More hoo-hah carry
Gads:
After a search of the white Pontiac, police did not immediately locate a weapon, but Cook noticed the woman had her hand inside her pants and called Lt. Dawn Westerfield to the scene. Westerfield discovered the barrel of a loaded .38-caliber Colt revolver protruding from the woman’s vagina and removed the handgun, which had three spent rounds, the report states.
June 29th, 2015 at 7:23 pm
Meh.
If she could *shoot* it from there, I’d be impressed.
And a bar owner in Tijuana would have a new act.

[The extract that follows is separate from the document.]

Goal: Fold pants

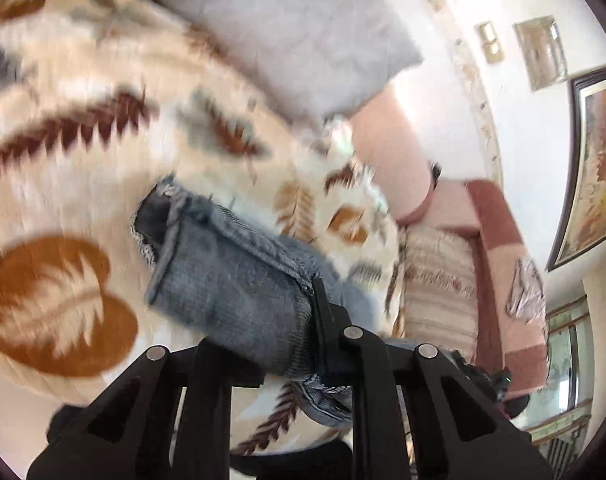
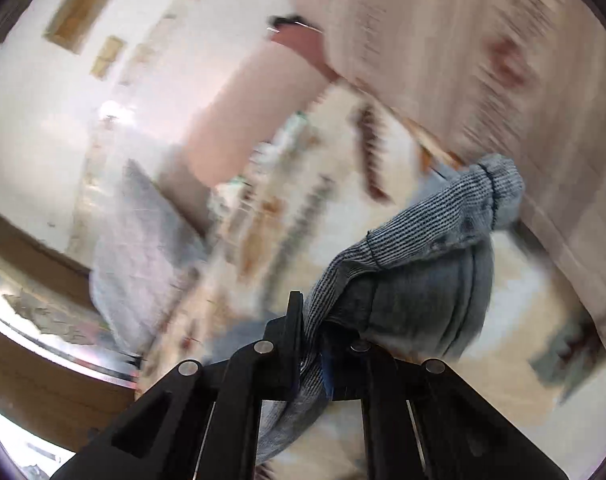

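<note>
Blue-grey denim pants (image 1: 231,280) hang lifted above a cream blanket with brown leaf print (image 1: 83,140). In the left wrist view my left gripper (image 1: 299,344) is shut on a bunched fold of the denim, a hemmed end sticking out up and left. In the right wrist view my right gripper (image 2: 315,340) is shut on another part of the pants (image 2: 419,264), the cloth twisting up to the right. Both views are motion-blurred.
A grey pillow (image 1: 295,32) lies at the far side of the blanket; it also shows in the right wrist view (image 2: 139,236). The person's bare arm (image 1: 391,152) and striped top (image 1: 443,292) are close on the right. White wall with frames (image 1: 599,176) behind.
</note>
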The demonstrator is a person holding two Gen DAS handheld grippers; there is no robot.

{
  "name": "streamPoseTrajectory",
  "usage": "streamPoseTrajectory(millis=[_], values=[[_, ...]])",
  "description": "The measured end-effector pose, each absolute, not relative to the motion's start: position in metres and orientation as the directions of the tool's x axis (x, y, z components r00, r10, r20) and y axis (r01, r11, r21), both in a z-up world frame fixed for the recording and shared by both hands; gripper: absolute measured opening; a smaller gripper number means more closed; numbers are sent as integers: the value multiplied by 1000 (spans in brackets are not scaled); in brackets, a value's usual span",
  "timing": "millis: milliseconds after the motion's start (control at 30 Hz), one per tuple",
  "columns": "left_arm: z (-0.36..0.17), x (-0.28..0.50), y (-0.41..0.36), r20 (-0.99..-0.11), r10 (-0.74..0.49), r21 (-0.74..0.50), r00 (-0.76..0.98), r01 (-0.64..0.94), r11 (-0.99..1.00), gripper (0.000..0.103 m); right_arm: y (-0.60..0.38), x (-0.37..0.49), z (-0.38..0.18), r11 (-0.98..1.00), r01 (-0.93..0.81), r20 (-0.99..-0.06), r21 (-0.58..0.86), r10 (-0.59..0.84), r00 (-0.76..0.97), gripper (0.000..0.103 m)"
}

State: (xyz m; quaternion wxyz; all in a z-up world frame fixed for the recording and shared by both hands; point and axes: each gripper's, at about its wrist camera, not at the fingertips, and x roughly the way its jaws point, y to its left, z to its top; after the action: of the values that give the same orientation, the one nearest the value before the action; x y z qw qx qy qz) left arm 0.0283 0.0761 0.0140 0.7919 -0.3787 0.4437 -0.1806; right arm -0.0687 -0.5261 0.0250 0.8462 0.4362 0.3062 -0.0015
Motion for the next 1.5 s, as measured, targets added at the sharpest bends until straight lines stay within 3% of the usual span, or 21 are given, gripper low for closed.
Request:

June 29th, 2015 at 8:44 pm
Hope it was de-burred well. Maybe there’s a niche for gunsmiths. “Hoo-Hah carry meltdown jobs”. That or horse hide hoo-hah hideout holsters.

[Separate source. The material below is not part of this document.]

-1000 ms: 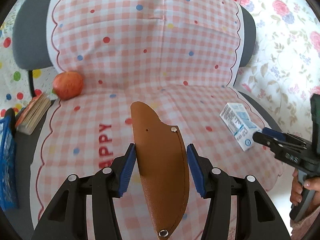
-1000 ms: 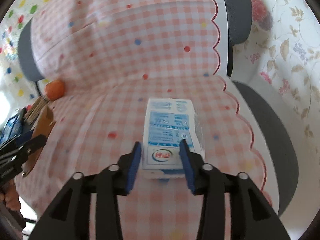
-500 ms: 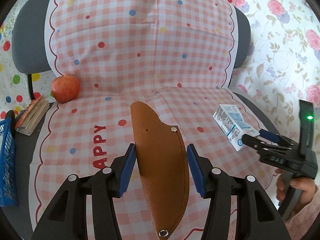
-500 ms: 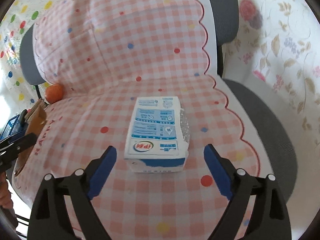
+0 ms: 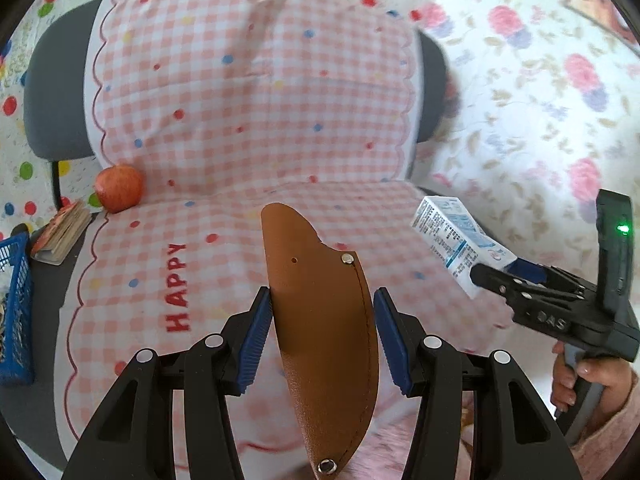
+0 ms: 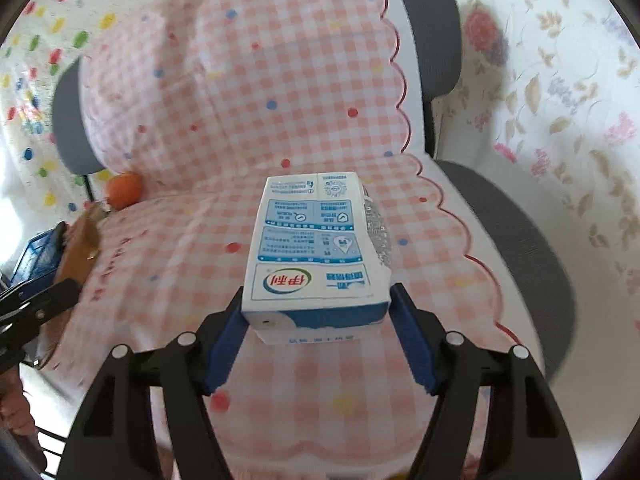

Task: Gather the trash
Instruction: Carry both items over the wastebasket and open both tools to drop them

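Milk carton [image 6: 318, 252]: white and blue, lifted clear of the chair seat, pinched at its near end between the right gripper's pads; seen from the left wrist view as well, poking up and away from those jaws.
Right gripper [image 6: 316, 320]: jaws have just been closing, carton between them; both blue pads now flat on the carton's sides, set fairly wide to suit its width.
Leather sheath [image 5: 320, 320]: brown, curved, riveted, standing between the left gripper's pads, tip pointing away, lower end hanging past the jaws.
Left gripper [image 5: 322, 332]: about half open; left pad touching the sheath's edge, right pad looks just beside the other edge with a thin gap, so grip judged light, though sheath appears carried.
Risk, carton: hold sits only on the near end, most of the body sticking out ahead; likely to pivot or slip out on a quick swing; torn corner on its right side may crush under a harder squeeze and could drip if anything is left inside.
Risk, sheath: thin and smooth, caught by its edges; could twist flat and slide out downward.
Risk, sorting: sheath, apple [image 5: 119, 193] and booklet [image 5: 62, 230] hardly look like trash; wrong items might land in the bin.
Blue basket [image 5: 16, 304]: at far left beside the chair, perhaps the drop spot; cannot tell.
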The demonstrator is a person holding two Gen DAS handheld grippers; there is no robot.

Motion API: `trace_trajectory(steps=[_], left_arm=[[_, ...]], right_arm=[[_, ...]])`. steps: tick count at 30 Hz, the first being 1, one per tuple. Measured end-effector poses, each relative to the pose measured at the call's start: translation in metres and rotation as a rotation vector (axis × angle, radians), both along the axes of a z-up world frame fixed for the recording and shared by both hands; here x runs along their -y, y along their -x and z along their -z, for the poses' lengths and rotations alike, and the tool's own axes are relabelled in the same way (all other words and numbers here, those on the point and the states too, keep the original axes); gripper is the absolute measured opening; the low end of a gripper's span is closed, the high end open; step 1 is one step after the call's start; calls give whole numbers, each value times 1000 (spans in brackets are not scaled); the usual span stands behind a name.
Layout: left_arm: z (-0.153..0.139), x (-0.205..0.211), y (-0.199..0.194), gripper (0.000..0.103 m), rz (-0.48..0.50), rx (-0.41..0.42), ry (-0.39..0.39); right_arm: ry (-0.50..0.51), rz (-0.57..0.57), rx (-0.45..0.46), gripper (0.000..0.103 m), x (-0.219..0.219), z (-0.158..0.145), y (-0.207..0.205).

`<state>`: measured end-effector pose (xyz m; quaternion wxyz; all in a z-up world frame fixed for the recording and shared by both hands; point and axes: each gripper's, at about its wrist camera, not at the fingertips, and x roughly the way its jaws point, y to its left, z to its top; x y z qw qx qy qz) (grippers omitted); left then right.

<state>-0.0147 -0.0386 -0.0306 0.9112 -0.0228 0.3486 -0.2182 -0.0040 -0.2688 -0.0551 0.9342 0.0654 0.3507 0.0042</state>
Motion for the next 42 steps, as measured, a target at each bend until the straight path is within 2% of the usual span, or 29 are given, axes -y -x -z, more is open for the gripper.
trace_trajectory(steps=[3,7,18,24,30,31,32,34,37,42], left_arm=[[-2,14,30,52,66,24,26],[5,40,61,52,170,22,30],[38,122,125,53,432,-30,8],[41,155,138,53,508,-41,12],[46,186,136,54,538,-31,-12],[48,192,135,57,533,-24,-22],[50,194,134,68,536,-21,-27],[52,195,135,82,526,-11,-51],[49,189,135,82,516,4,-66],[39,170,128,82,468,2,-39]], right_arm=[[15,0,24,69,-2,-11,43],[27,51,43,69,2,-11,102],[36,295,5,69,43,18,219],[2,351,-21,69,64,31,246],[-26,376,-22,70,87,38,251],[-27,377,-24,70,91,41,249],[-30,375,-31,70,94,44,248],[-39,380,-55,72,98,51,247],[-36,393,-51,75,101,51,253],[-26,428,-9,75,105,37,265]])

June 29th, 2015 at 9:45 pm
Eewwww! That is wrong on so many levels.
June 29th, 2015 at 10:53 pm
The “barrel was protruding….” At least she exercised SOME gun safety…keeping it pointed in a “relatively” safe direction…..
June 29th, 2015 at 10:57 pm
Sure hope that hammer was spurless.
June 30th, 2015 at 11:56 am
Back in the 70s and 80s, bikers used to hold “hide the zucchini” contests to help acclimate their consorts to carrying drugs and other things up there. The prize-winner, as far as I ever heard, was a six-inch Python wrapped in a plastic bag (to preserve that beautiful deep bluing I always hear about).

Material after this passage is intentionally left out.